Officials from five aid agencies who have just returned from a trip to the Democratic People’s Republic of Korea (DPRK, or North Korea) say they saw evidence of looming food shortages and alarming malnutrition, including people picking wild grasses to eat. The experts visited North Korea at the request of the DPRK government and were given unprecedented access to assess the country’s food situation. Their report now shows a nation on the verge of disaster. They are therefore appealing for quick assistance to feed the isolated country’s most vulnerable people. There are hurdles, however, to resuming aid to North Korea.
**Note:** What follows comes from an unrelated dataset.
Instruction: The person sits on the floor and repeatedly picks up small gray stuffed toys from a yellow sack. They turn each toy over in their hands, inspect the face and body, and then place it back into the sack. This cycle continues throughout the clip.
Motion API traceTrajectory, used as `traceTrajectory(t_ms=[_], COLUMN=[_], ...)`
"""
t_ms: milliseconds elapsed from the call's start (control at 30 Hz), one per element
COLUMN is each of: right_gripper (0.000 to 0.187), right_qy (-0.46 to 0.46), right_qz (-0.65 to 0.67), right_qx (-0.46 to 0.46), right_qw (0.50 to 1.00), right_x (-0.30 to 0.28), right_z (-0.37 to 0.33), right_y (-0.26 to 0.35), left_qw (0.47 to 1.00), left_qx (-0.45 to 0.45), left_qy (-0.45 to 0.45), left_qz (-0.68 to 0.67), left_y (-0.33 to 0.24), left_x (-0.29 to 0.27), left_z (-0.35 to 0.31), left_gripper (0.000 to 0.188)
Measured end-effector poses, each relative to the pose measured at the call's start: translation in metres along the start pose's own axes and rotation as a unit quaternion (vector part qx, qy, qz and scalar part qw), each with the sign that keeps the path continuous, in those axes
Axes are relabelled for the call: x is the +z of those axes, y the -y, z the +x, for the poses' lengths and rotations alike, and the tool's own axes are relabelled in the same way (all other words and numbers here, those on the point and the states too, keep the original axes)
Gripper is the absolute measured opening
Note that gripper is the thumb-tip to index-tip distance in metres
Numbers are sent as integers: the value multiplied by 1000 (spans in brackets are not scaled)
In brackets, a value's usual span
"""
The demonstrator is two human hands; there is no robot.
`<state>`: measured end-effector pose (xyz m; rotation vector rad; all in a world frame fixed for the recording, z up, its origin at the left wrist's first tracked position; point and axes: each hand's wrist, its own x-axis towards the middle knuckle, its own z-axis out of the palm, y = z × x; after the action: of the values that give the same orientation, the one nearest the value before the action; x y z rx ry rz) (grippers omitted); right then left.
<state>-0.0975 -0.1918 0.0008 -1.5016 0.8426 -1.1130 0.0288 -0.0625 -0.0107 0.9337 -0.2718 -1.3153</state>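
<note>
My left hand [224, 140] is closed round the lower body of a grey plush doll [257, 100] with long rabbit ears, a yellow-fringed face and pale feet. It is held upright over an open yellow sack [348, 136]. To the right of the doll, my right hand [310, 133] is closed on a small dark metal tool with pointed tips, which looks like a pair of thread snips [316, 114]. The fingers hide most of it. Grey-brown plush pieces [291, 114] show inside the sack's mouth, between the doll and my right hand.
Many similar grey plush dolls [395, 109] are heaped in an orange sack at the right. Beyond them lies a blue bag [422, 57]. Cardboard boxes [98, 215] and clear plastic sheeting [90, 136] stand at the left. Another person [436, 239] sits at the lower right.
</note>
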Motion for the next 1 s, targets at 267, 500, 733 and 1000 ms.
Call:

The charity workers – from Christian Friends of Korea, Global Resource Services, Mercy Corps, Samaritan’s Purse and World Vision – spent a week in North Korea earlier this month. In their report, they say they visited hospitals, orphanages and homes as well as farms and warehouses. And they paint a very bleak picture. Last summer, heavy rains and flooding reduced vegetable crops by more than 50 percent, and a bitter winter has now frozen up to 50 percent of wheat and barley. Both the NGOs and the North Korean authorities estimate that food stocks will be exhausted before June.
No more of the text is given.